#### WORK TO BE COMPLETED
Filter the material below down to the lines containing the word "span".

....

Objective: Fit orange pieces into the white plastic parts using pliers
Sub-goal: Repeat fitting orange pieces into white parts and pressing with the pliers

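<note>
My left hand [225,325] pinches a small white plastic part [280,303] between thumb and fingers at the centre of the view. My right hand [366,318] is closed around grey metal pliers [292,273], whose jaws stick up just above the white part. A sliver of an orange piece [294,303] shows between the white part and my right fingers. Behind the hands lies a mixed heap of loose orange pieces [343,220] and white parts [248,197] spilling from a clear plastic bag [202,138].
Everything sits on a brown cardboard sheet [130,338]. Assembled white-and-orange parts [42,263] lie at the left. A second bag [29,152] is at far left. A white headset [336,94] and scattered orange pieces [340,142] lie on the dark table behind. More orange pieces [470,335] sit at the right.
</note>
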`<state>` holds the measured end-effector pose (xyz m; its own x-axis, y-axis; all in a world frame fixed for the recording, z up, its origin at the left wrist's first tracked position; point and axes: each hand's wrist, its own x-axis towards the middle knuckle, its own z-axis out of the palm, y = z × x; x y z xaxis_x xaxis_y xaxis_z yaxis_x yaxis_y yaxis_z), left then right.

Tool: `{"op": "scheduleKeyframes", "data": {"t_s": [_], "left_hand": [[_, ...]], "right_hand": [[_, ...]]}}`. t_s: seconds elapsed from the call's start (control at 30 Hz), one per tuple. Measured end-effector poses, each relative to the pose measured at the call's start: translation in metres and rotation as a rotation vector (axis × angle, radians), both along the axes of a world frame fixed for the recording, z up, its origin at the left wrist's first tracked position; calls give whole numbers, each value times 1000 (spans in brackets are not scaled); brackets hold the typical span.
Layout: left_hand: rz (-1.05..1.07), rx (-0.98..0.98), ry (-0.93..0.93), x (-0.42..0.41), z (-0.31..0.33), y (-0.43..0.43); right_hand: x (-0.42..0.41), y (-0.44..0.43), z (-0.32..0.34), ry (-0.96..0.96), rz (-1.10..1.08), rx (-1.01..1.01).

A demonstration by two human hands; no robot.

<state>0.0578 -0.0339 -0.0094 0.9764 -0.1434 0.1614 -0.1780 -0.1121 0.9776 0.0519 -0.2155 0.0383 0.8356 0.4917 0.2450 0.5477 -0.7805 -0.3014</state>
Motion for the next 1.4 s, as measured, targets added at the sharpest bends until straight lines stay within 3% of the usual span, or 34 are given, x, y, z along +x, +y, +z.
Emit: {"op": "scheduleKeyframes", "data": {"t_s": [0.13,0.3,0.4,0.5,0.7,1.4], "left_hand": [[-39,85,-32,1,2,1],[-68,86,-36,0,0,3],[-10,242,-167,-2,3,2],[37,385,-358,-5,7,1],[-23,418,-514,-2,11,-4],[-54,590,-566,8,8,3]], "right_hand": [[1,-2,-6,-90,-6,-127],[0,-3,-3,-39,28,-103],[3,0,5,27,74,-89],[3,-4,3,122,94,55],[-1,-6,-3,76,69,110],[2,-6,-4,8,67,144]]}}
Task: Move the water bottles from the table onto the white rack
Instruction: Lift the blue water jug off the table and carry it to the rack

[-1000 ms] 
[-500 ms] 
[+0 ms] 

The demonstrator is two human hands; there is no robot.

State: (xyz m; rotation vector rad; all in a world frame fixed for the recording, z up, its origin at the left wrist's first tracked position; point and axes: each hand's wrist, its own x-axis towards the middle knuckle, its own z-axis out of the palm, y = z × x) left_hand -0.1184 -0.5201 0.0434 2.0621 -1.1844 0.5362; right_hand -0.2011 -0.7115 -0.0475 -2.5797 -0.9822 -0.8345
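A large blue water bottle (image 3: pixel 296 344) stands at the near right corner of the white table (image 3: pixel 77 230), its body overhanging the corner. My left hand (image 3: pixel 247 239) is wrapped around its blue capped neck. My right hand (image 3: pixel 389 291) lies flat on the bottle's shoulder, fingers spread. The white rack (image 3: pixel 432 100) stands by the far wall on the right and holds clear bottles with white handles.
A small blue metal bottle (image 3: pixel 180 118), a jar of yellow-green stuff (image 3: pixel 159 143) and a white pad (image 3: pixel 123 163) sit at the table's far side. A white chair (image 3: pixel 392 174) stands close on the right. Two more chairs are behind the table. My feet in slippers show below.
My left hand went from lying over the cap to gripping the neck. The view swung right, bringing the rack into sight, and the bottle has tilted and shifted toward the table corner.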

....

#### SOLUTION FOR THIS PROBLEM
Tool: `{"op": "scheduleKeyframes", "data": {"t_s": [_], "left_hand": [[_, ...]], "right_hand": [[_, ...]]}}`. t_s: seconds elapsed from the call's start (control at 30 Hz), one per tuple. Measured end-effector poses, each relative to the pose measured at the call's start: translation in metres and rotation as a rotation vector (axis × angle, radians), both along the axes of a world frame fixed for the recording, z up, its origin at the left wrist's first tracked position; calls give whole numbers, each value times 1000 (spans in brackets are not scaled); brackets hold the typical span.
Motion for the next 1.4 s, as measured, targets added at the sharpest bends until straight lines stay within 3% of the usual span, or 34 are given, x, y, z along +x, +y, +z.

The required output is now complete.